Based on the acronym alone, you might assume that STEM education focuses on learning science, technology, engineering, and/or mathematics. In reality, the STEM education curriculum is typically delivered via integrated learning, where two or more of the topics are combined to represent a real-world approach to problem-solving. Project-based learning techniques allow teachers to be creative with their approach in engaging students around STEM subjects.

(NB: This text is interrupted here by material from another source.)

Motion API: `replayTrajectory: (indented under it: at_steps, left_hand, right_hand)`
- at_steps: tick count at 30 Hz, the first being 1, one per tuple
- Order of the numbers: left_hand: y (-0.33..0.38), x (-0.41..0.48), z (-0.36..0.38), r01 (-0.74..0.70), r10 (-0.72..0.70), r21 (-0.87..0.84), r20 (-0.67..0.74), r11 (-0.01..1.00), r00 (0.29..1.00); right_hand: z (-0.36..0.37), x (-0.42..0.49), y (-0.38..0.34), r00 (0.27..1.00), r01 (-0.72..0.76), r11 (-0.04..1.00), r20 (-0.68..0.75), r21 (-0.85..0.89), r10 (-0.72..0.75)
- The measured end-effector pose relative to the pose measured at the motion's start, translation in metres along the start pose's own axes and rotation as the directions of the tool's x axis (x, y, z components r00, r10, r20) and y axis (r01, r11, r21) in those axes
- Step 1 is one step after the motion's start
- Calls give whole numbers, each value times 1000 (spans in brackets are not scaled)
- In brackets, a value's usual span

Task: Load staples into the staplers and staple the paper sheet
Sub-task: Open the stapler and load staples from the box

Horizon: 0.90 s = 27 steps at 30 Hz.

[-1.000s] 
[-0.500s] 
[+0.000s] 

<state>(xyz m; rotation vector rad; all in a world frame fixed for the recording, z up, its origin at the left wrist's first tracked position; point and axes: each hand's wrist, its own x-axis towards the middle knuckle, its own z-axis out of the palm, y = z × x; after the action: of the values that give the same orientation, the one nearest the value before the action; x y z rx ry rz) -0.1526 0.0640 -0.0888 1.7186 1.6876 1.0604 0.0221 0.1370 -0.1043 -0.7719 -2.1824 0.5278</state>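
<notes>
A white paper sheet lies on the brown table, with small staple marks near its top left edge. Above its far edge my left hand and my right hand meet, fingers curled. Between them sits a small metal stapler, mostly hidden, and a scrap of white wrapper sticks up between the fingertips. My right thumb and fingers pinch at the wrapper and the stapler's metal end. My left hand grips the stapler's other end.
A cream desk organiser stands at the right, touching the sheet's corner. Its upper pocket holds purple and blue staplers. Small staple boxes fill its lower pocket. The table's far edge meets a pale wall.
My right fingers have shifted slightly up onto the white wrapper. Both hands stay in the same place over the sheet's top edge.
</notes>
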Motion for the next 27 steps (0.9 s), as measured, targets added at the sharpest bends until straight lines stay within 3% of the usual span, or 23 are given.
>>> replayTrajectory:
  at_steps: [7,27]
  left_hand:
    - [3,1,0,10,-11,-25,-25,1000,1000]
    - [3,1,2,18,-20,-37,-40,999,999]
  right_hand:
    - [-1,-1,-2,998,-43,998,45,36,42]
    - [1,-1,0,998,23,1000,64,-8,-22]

According to the National Science Teaching Association (NSTA), “high-quality K–12 STEM education is an essential, relevant, and continual endeavor for all students.” In the NSTA’s position statement, they note that STEM education should:
- Enable students to become analytical and critical thinkers
- Increase their science, mathematics, and technology literacy
- Foster the next generation of innovators and entrepreneurs
- Provide opportunities for students to engage in 21st-century skills, including teamwork, collaboration, problem solving, communication, and creative thinking
- Offer learning experiences in which students apply what they are learning in relevant, meaningful ways
While STEM education practices and curricula vary, the need for an integrated and relevant approach to educating students in these disciplines is essential to helping them meet professional demands after graduating. One way to keep students engaged and foster problem-solving skills is to integrate art with the STEM curriculum, creating a new acronym: STEAM.
“The addition of art to STEM education … makes science, technology, engineering, and math experiments more entertaining and approachable. That’s just one reason why art was added to STEM education,” notes TryEngineering on the origins of the STEAM acronym.